■ Task objective ■
Return the lines below in which the string "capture" occurs.

■ Data to process ■
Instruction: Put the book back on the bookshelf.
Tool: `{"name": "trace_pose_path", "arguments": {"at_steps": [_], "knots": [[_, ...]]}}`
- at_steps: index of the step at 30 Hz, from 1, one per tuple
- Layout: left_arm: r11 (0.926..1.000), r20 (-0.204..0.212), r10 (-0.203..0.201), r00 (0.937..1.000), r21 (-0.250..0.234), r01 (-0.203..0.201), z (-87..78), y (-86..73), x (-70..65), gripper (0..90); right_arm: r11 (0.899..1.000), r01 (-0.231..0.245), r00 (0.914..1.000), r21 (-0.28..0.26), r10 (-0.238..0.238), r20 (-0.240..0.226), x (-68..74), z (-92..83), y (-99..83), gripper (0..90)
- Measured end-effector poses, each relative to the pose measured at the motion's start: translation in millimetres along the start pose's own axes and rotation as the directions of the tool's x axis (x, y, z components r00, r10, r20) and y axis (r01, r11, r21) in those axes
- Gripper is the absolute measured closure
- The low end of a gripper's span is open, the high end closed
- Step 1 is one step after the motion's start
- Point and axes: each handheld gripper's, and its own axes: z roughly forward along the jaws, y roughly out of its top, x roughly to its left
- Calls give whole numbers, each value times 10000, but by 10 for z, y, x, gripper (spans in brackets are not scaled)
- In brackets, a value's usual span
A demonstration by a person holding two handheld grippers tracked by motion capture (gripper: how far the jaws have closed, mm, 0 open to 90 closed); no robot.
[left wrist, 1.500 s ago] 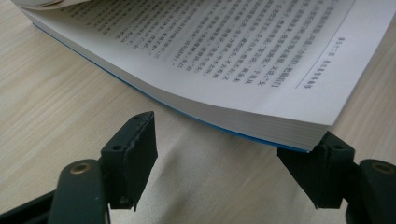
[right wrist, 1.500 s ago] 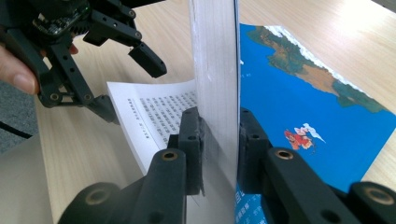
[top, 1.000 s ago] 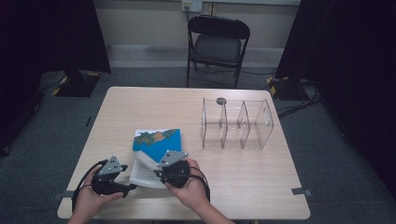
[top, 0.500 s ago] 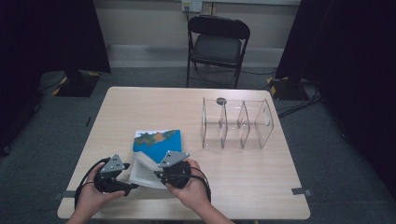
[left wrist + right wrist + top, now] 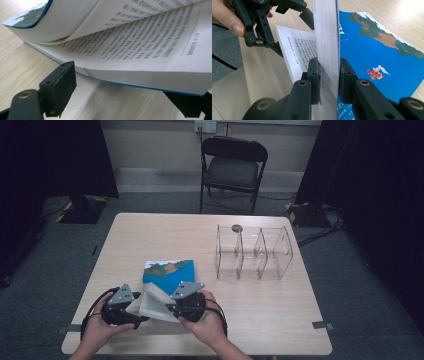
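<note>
A paperback book with a blue map cover (image 5: 167, 270) lies near the table's front edge, partly opened. My right gripper (image 5: 329, 72) is shut on a thick sheaf of pages with the front cover (image 5: 374, 50) and holds it raised on edge. My left gripper (image 5: 125, 87) faces it from the left (image 5: 140, 314). Its jaws have just been opening. The lower pages (image 5: 140, 50) and back cover lie between the jaws, and the left fingertip (image 5: 58, 82) stands clear of the book's edge. A hand holds each gripper.
A clear plastic rack with several upright dividers (image 5: 254, 252) stands at the right of the wooden table (image 5: 165, 232), with a small dark round thing (image 5: 237, 227) at its far left corner. A black folding chair (image 5: 232, 167) stands beyond the table.
</note>
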Motion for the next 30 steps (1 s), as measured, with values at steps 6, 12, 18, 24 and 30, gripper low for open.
{"name": "trace_pose_path", "arguments": {"at_steps": [6,12,18,24,30], "knots": [[9999,20,106,9999,21,-106,19,25,8,149,10000,-10,10000,-26,10,0,-1,-2,-2,753],[9998,50,-33,10000,-172,34,6,55,24,141,10000,-28,10000,-42,28,-37,-5,-2,-3,753],[9998,-104,214,9997,-59,-215,23,131,33,116,9999,-96,9999,-72,96,-92,-12,-32,21,754],[9996,29,166,9999,-210,-165,-7,171,26,116,9998,-156,9997,-76,154,-198,-22,-67,36,754],[9986,175,28,9998,-523,-18,-87,255,68,115,9999,-165,9993,-27,164,-324,-31,-126,100,755]]}}
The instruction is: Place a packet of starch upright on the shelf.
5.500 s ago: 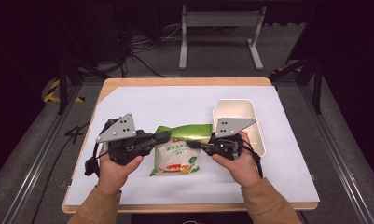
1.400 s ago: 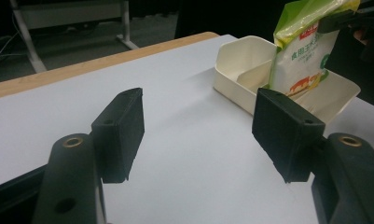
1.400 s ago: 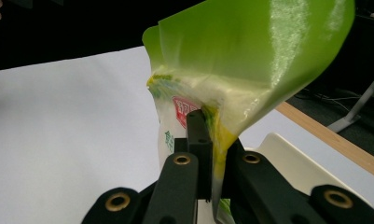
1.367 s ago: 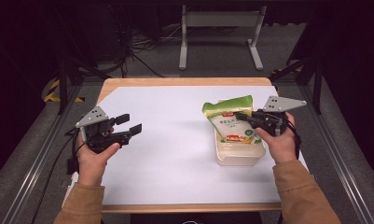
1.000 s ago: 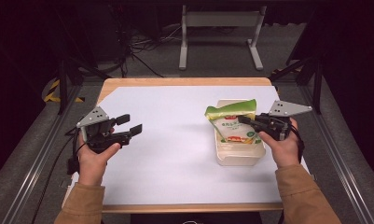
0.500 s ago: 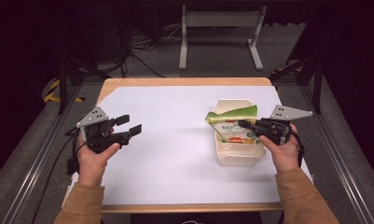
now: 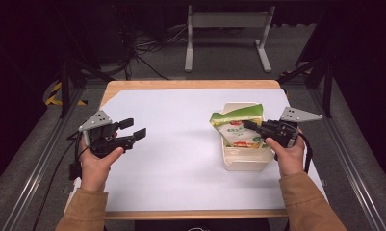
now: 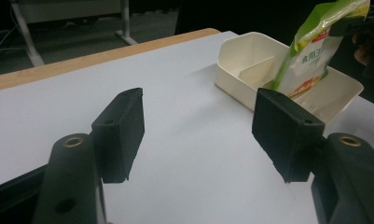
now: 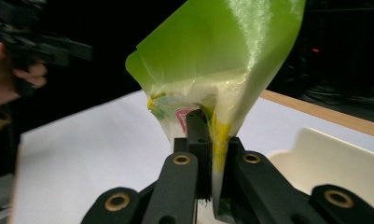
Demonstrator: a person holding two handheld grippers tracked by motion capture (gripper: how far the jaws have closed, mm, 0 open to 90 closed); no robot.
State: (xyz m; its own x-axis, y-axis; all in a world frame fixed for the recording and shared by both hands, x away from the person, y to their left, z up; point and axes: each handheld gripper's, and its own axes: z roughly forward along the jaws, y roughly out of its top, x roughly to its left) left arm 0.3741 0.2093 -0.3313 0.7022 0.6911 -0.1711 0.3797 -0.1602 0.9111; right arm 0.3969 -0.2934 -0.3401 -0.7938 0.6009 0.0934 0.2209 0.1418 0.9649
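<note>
White sheet point(image 7: 181, 144) over a wooden table point(image 7: 190, 84); cream divided box point(image 7: 246, 161) at its right side, bare surface between it and the left gripper point(image 7: 133, 129). Left gripper well apart from the box, jaws spread wide, holding nothing. Right gripper point(image 7: 248, 125) clamps the green bag point(image 7: 236, 127), which hangs tilted into the box

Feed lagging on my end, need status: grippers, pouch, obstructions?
Right gripper shut on pouch, its lower end in the box. Left gripper open, holding nothing, apart over the sheet. Nothing in the way.
</note>
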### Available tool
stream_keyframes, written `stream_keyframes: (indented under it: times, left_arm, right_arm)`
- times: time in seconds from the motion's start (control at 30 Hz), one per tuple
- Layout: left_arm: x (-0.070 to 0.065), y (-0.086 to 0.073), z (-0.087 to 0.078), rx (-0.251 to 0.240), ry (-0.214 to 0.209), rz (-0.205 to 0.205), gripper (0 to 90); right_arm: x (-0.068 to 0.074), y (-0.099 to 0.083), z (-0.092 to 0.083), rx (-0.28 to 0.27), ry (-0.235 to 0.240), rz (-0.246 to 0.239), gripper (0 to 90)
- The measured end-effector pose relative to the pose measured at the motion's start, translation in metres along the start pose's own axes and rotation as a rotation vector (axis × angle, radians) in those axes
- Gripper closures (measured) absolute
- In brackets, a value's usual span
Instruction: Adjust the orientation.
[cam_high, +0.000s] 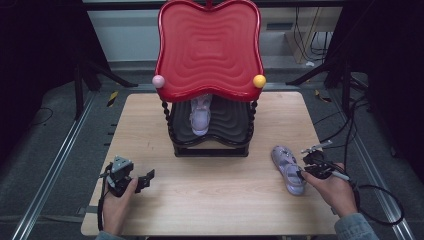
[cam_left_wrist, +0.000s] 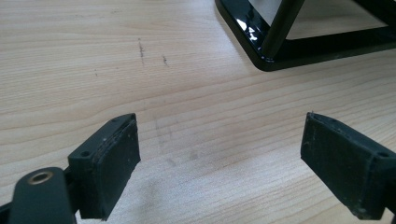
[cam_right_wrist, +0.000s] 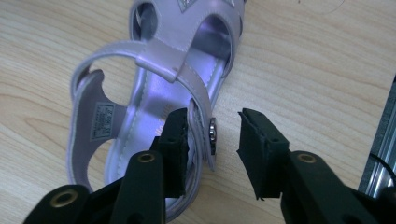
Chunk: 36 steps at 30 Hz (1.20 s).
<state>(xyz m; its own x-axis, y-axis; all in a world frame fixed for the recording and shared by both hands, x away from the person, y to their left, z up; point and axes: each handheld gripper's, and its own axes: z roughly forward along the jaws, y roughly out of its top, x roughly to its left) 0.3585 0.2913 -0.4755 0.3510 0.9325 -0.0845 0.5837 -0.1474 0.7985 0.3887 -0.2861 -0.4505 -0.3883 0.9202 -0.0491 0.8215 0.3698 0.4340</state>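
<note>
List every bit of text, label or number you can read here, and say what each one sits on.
No text here can be read.
Sticker inside the heel strap of the sandal: printed lines, too small and blurred to read.
Insole print beside the right tongs: a few letters, partly hidden and too blurred to read.
Rack, sandal on its lower shelf and table: no text seen.
</note>
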Motion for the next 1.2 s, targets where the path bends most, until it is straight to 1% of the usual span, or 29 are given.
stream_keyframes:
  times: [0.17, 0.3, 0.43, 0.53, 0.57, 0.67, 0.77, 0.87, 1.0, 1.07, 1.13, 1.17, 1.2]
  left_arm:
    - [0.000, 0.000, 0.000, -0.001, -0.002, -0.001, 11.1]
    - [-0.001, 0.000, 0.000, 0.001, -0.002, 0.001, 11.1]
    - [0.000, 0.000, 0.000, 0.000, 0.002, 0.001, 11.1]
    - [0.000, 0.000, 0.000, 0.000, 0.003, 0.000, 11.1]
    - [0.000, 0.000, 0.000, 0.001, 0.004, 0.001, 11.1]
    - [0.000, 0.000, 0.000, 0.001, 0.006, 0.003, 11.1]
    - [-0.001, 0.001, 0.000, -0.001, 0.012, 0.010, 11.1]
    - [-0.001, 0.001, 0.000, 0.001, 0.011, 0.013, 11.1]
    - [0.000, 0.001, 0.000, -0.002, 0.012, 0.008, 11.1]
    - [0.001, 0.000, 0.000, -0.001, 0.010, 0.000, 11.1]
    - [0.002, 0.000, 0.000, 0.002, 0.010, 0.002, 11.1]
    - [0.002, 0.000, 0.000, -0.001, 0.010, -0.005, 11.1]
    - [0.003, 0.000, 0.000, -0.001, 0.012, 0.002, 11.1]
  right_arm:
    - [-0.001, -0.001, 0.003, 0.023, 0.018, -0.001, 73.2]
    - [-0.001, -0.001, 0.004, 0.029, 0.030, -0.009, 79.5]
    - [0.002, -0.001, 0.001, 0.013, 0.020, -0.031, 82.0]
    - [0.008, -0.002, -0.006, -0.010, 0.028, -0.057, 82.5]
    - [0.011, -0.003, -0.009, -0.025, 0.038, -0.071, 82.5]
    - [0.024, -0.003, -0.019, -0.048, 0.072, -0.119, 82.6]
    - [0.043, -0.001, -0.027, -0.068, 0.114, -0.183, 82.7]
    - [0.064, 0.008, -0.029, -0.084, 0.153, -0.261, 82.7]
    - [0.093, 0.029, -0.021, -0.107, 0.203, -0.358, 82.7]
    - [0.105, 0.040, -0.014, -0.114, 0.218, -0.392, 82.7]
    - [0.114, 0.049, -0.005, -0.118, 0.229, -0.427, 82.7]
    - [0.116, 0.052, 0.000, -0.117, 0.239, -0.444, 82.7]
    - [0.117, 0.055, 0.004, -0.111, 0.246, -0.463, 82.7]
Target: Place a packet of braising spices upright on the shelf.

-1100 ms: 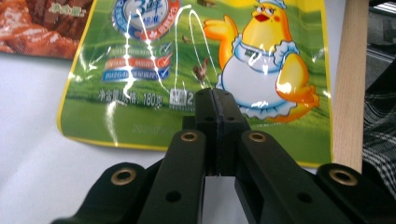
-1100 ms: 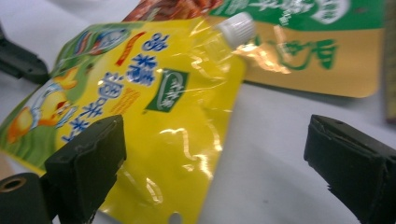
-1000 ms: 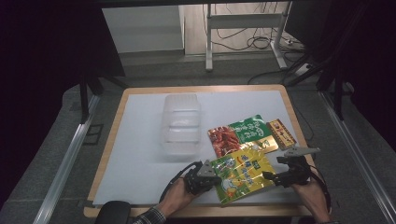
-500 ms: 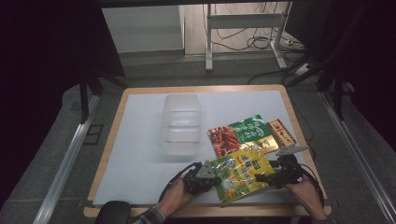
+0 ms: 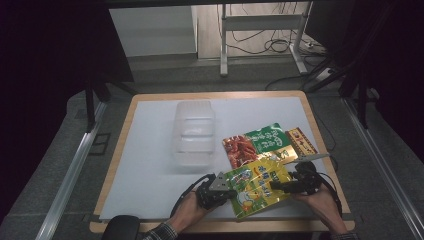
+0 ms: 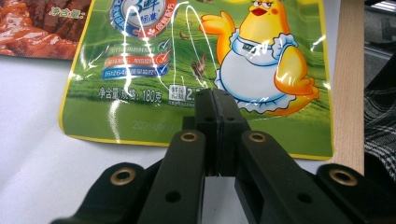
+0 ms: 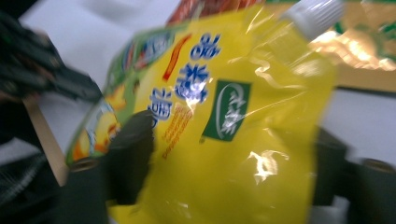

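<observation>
Pouches lie spread over the right half of the white bench [image 5: 150,165], and from the high view the yellow-green pouch [image 5: 257,185] sits nearest the person, partly overlapping a red-and-green pouch [image 5: 257,144] behind it, with a clear plastic container [image 5: 194,132] standing well apart to the left. That view also places the left gripper [image 5: 220,192] at the pouch's left edge and the right gripper [image 5: 290,185] at its right edge. Up close, the left gripper view gives what the high view cannot: a cartoon chick printed on the green end, and the left gripper's fingers [image 6: 205,114] clenched tight together on the pouch's bottom edge, close to the bench's wooden rim [image 6: 350,84]. The right gripper view, blurred, shows the yellow end and a white screw cap [image 7: 312,11] at its corner; here the pouch lies between the right gripper's fingers [image 7: 130,154], which have just been closing, one on either side, though whether they press on it I cannot tell.
</observation>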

■ Exercise output ■
A demonstration by a person holding two handheld grippers tracked by motion capture (gripper: how far the jaws have closed, mm, 0 open to 90 closed); no robot.
Demonstrator: a person holding two handheld grippers tracked by motion capture (gripper: how far the jaws have closed, mm, 0 open to 90 closed); no robot.

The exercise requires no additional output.